Treating PCOS Symptoms – Diabetes and Heart Disease
Blood Sugar Control
PCOS is caused by an inborn insulin resistance. Because of insulin resistance patients often have elevated blood sugars. If blood sugars are elevated high enough for prolonged periods, overt diabetes can occur. The patient with PCOS, because of elevated insulin and androgen levels, is in an anabolic state predisposing to excessive weight gain. With weight gain patients develop another form of insulin resistance that is associated with increased adipose tissue. This peripheral insulin resistance on top of the inborn form of insulin resistance can over time result in pancreas “burnout” and overt diabetes. Prevention of diabetes therefore involves lowering insulin levels, this can be done by medications, weight loss and following a “PCOS diet”. Metformin is the most commonly used medication, unfortunately it can be associated with significant GI upset – some patients will not be able to tolerate it. When metformin is used it should be used in low doses gradually titrating up to a therapeutic dose, typically between 1500 and 2000 mg a day. Following a strict PCOS diet will also prevent large spikes in insulin secretion. PCOS patients are recommended to get in 3-4 episodes of brisk aerobic activity weekly to help with weight loss.
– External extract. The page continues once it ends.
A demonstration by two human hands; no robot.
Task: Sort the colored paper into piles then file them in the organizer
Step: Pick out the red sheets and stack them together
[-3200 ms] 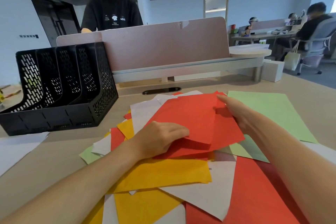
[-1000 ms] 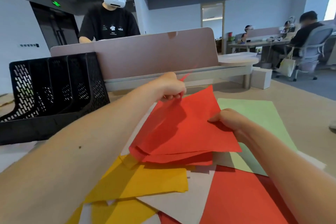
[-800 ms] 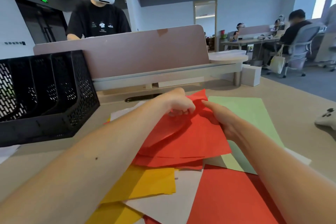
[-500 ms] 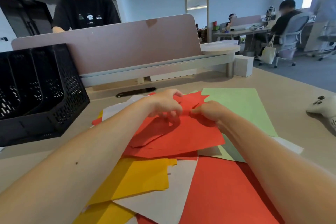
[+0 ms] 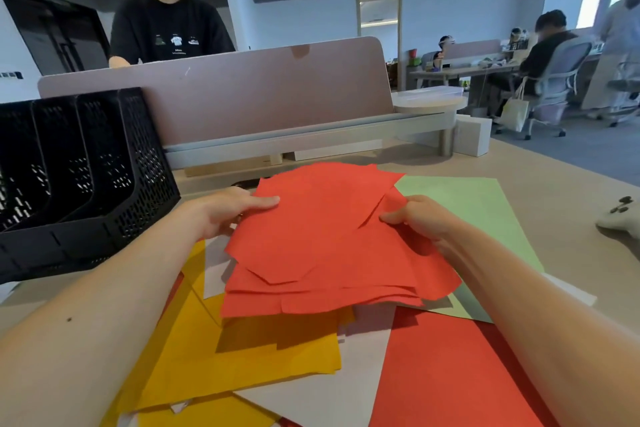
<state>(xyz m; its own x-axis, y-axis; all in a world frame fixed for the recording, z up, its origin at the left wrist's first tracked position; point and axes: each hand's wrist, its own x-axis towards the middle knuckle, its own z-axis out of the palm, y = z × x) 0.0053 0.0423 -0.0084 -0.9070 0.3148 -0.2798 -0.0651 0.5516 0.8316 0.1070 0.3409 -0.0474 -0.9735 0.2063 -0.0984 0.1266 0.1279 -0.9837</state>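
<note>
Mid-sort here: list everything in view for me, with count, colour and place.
red stack: several sheets, red, centre, held up
red sheet: one, red, near right
yellow sheets: at least two, yellow, near left
white sheets: at least two, white, between the yellow
green sheet: at least one, pale green, right, under the stack
organizer: one, black, left
controller: one, pale, right edge
divider: one, pinkish, behind
hands: two, bare; left hand grips the stack's left edge, right hand its right edge

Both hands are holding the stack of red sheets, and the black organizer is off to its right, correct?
Not quite: the head view shows the black organizer to the left of the stack of red sheets. Both the left hand and right hand do hold it.
</note>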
PCOS patients, by virtue of their hyperandrogenemia, have significant dyslipidemias. Elevated cholesterol particularly LDL cholesterol can lead to heart disease. Androgen suppression with the birth control pill and/or metformin can be very helpful in diminishing androgen levels and therefore cholesterol levels. Regular aerobic exercise has been shown to be advantageous in lowering bad cholesterol. When these measures are not adequate statin drugs which are very effective in lowering cholesterol may be indicated.